The pattern is repeating itself, only now it is far more intense and toxic. What had been born out of Dick Armey’s Freedom Works as an organized campaign against Obama and Congressional Democrats over healthcare reform, has morphed into yet another full-blown firestorm that is completely contemptuous of establishment politics and has set its sites on all of Washington. Like Frankenstein’s monster turning on its creator, the Tea Party movement has taken on a life of its own and is beholden to no one except its own insular interests and agenda. Its ideology is one in which paranoia and delusion are given priority over even a modicum of reason. As Rich adroitly pointed out, “That ideology plays to the lock-and-load nutcases out there, not just to the peaceable (if riled up) populist conservatives also attracted to Tea Partyism. This ideology is far more troubling than the boilerplate corporate conservatism and knee-jerk obstructionism of the anti-Obama G.O.P. Congressional minority.”

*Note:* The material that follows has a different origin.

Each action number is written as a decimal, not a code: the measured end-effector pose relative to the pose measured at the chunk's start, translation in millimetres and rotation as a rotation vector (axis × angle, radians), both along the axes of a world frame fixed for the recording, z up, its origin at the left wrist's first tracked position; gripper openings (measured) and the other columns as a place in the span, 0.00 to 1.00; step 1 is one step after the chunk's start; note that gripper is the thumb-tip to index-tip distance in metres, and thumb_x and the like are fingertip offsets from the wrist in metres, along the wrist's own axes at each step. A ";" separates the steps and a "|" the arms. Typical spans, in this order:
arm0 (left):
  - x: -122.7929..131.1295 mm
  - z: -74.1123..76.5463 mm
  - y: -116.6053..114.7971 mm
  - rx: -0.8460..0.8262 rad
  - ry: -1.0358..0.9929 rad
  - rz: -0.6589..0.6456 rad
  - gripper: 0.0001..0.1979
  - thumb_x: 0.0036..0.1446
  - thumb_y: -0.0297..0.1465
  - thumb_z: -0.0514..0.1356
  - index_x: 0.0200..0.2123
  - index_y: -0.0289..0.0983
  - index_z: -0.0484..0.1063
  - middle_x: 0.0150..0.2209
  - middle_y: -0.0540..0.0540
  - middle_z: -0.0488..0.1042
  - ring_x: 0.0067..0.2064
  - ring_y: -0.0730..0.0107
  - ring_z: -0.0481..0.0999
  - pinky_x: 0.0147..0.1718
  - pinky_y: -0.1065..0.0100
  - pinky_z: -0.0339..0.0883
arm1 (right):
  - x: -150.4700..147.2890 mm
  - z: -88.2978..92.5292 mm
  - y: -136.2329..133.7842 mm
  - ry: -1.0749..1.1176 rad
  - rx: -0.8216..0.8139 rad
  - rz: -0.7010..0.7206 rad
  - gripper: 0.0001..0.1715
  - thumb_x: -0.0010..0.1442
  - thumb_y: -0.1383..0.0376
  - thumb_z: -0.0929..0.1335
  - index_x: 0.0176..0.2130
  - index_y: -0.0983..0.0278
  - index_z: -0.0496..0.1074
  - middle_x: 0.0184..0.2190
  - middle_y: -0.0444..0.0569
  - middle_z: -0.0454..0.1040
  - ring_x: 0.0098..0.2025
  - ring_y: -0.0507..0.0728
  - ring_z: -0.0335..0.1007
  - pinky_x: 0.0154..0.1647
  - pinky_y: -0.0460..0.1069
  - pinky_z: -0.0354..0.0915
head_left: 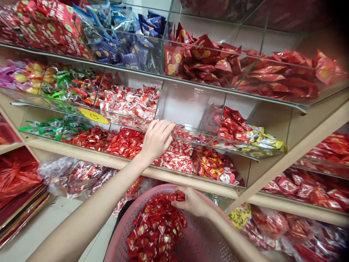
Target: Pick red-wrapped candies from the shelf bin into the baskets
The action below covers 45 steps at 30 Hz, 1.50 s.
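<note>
My left hand (158, 138) rests at the clear front panel (128, 120) of the middle shelf, its fingers bent over the top edge near an upright divider. Behind it is a compartment with a bare pale back wall (180, 102). My right hand (192, 202) reaches into a pink perforated plastic basket (209, 236), fingers closed on some red-wrapped candies (177, 196). A heap of the same shiny red candies (156, 229) lies in the basket's left half. The fingertips of my right hand are partly hidden among the wrappers.
Red-and-white candies (133, 102) fill the compartment left of my left hand. Red packets (204, 54) and blue packets (122, 43) lie on the upper shelf. A yellow tag (93, 115) reads 15. Bagged candies (81, 178) sit under the wooden ledge (174, 176).
</note>
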<state>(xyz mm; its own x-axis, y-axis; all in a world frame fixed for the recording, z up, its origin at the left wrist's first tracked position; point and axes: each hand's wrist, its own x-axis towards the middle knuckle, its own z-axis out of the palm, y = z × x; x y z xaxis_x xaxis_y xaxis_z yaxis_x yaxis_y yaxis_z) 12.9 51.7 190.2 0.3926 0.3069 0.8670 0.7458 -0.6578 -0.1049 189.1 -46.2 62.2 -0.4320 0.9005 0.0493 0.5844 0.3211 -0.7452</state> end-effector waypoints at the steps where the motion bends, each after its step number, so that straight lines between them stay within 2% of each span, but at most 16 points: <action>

Gone is the intellectualism of William F. Buckley, replaced by the anti-elitism of Glenn Beck and Sarah Palin: the new heroes of the new counter-conservatism. Their followers run the gamut from conspiracy theorists to anti-government zealots to Oath Keepers to John Birch Society Brown Shirts, sprinkled with just a tad of the usual disillusioned bystanders who are still suspicious of Washington, but who haven’t gone completely off the deep end yet.

Last August I wrote in a blog about Fascism, “Pathological dissent often reads like freedom of expression until it is turned up a few notches and it is given voice in the form of riotous hatred. In such instances, the ignorant and frightened are often manipulated and mobilized to act in manners they normally would not be prone to do.” In the Tea Party movement we have the perfect example of freedom run amuck. America’s version of the Nazi Storm Troopers: racist, myopic, and contemptuous of law and order. It is the reincarnation of the mob that turned on Brutus in Shakespeare’s “Julius Caesar,” only in this case it is the United States that is at peril from such mindless individuals.

Rational people often have a blind side when it comes to such groups. They see erratic and unbalanced behavior and dismiss it as being largely innocuous. The analogy they draw is that of a spoiled brat or an undisciplined child acting up and looking to draw attention to itself. It is best not to acknowledge the behavior lest you condone it. They see the Tea Partiers as a fleeting movement that will die of its own weight eventually. The problem with that thinking is that this movement is hardly shrinking; in deed it is growing by leaps and bounds. They are well organized, and many of them are equally well armed. The fervency of these people is unmatched by any other in recent memory and they are as unyielding as they are zealous. Far from your typical unruly child, this movement shows no signs of tiring out and grabbing a nap for itself. It is, if anything, loaded for bear. If the August Town Halls were any indication, we are in for one hell of a ride.